Work instruction
Pictures excluded, output the lines of the data below between the one holding "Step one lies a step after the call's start" and the one holding "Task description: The", inclusive, exactly as they stand.

Available data
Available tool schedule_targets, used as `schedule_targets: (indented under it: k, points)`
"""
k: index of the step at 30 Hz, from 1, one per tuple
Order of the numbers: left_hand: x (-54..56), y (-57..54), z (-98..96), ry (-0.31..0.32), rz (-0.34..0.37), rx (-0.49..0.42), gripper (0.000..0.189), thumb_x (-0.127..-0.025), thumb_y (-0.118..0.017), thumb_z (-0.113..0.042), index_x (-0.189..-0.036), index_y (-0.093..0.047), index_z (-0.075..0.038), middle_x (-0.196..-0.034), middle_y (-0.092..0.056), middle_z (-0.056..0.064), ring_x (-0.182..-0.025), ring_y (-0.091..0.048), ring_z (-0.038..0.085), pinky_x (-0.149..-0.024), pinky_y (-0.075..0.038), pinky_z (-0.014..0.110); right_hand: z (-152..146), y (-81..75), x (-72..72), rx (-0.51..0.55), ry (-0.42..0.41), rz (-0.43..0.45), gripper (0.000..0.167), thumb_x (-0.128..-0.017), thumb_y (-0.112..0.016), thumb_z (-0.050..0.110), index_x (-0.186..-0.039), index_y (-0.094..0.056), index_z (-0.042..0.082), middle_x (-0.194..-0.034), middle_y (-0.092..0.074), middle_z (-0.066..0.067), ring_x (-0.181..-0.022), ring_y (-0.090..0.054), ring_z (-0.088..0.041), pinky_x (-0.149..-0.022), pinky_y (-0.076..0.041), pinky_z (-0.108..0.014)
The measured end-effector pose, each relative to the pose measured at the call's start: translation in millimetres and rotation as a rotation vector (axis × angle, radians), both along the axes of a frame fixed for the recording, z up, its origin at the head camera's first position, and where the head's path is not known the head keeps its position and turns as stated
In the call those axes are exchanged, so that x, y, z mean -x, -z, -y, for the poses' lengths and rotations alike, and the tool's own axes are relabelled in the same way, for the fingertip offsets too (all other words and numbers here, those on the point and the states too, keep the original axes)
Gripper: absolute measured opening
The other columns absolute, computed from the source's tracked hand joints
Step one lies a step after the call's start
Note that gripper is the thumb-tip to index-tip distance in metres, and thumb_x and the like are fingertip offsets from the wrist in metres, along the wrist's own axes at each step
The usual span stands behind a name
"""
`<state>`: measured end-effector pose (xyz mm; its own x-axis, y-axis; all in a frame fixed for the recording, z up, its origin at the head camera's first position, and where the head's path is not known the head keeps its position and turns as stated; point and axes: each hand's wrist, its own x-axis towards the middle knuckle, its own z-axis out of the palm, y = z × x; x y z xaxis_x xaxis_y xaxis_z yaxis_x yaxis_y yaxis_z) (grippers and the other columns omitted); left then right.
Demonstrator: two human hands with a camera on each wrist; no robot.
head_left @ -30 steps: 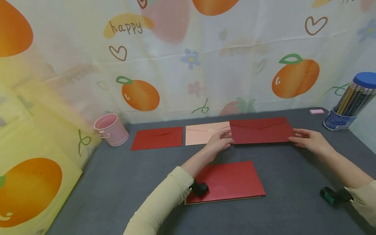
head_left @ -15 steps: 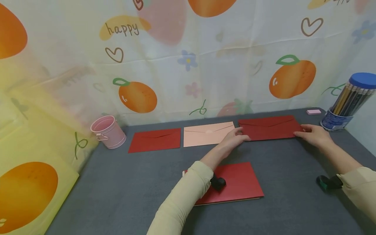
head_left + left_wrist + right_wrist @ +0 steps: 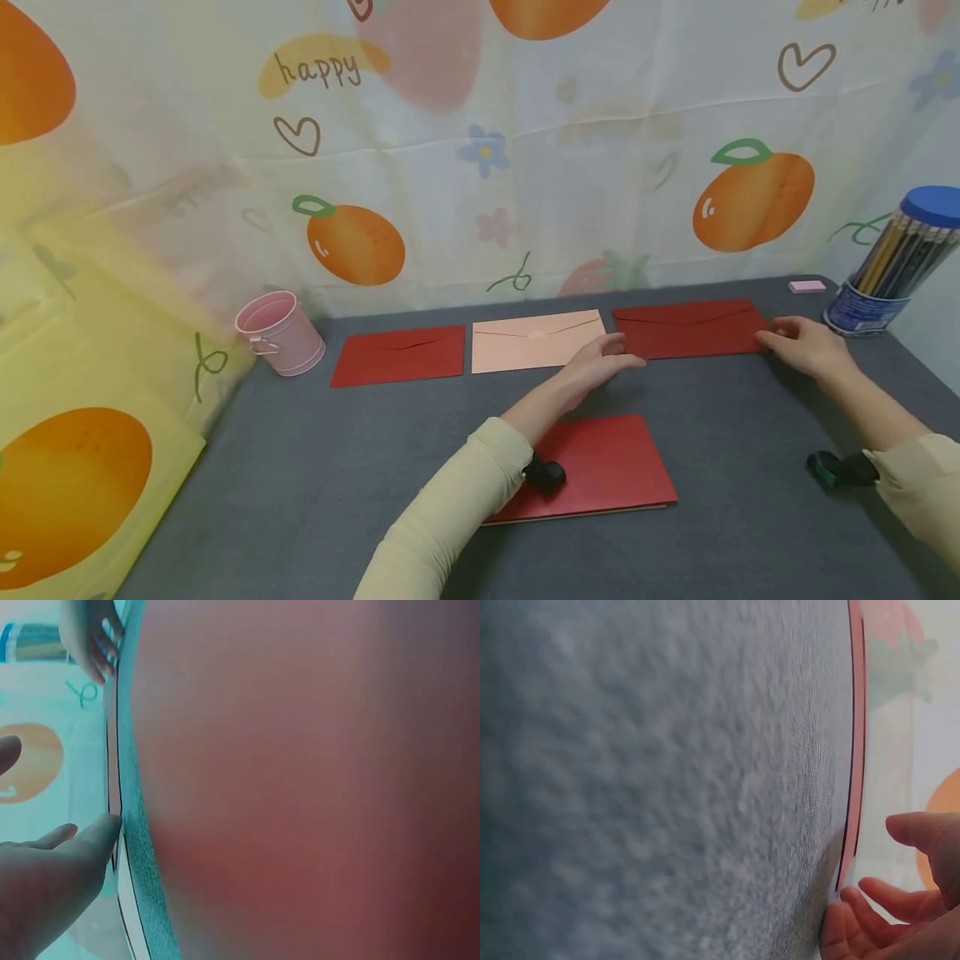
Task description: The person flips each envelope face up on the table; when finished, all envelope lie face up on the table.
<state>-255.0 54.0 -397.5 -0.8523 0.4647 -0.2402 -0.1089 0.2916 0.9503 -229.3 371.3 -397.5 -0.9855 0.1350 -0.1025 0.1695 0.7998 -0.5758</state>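
**Dark red envelope lying flat between two loose hands**

So the dark red envelope (image 3: 686,327) is flap side up, long and matte, with a shallow V flap line along its far edge. It's lying flat right between the hands.

Left hand (image 3: 596,363) is at its near left corner, fingers relaxed, thumb apart, nothing pinched. Right hand (image 3: 813,344) is at the other end, fingers loosely bent and spaced. Can't tell how firmly either one touches.

Just left of the left hand there's a peach envelope (image 3: 525,343), then a smaller red envelope (image 3: 401,357), with a pink bucket (image 3: 281,337) beyond. The left forearm hides part of a red-topped envelope stack (image 3: 615,467). Past the right hand: a pink eraser (image 3: 806,287), plus a pencil tub (image 3: 865,310) to its right.
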Motion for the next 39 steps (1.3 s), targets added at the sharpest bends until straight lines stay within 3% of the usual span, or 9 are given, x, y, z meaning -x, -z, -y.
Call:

Answer below
Step one lies a step after the call's start
Note that gripper is the thumb-tip to index-tip distance in metres, and thumb_x and the like are fingertip offsets from the wrist in metres, along the wrist's own axes at each step
The usual span stands behind a name
"""
`<state>`: measured end-effector pose (xyz mm; its own x-axis, y-axis; all in a frame fixed for the recording, z up, its origin at the head camera's first position, and where the head's path is not known the head keeps its position and turns as stated; point and axes: each hand's wrist, its own x-axis towards the middle knuckle, its own z-axis out of the palm, y = z × x; x y z xaxis_x xaxis_y xaxis_z yaxis_x yaxis_y yaxis_z) (grippers and the other columns omitted); left then right.
Demonstrator: two human hands with a camera on each wrist; no robot.
head_left @ -30 steps: 
head_left @ -15 steps: 
head_left + left_wrist + right_wrist @ +0 steps: 
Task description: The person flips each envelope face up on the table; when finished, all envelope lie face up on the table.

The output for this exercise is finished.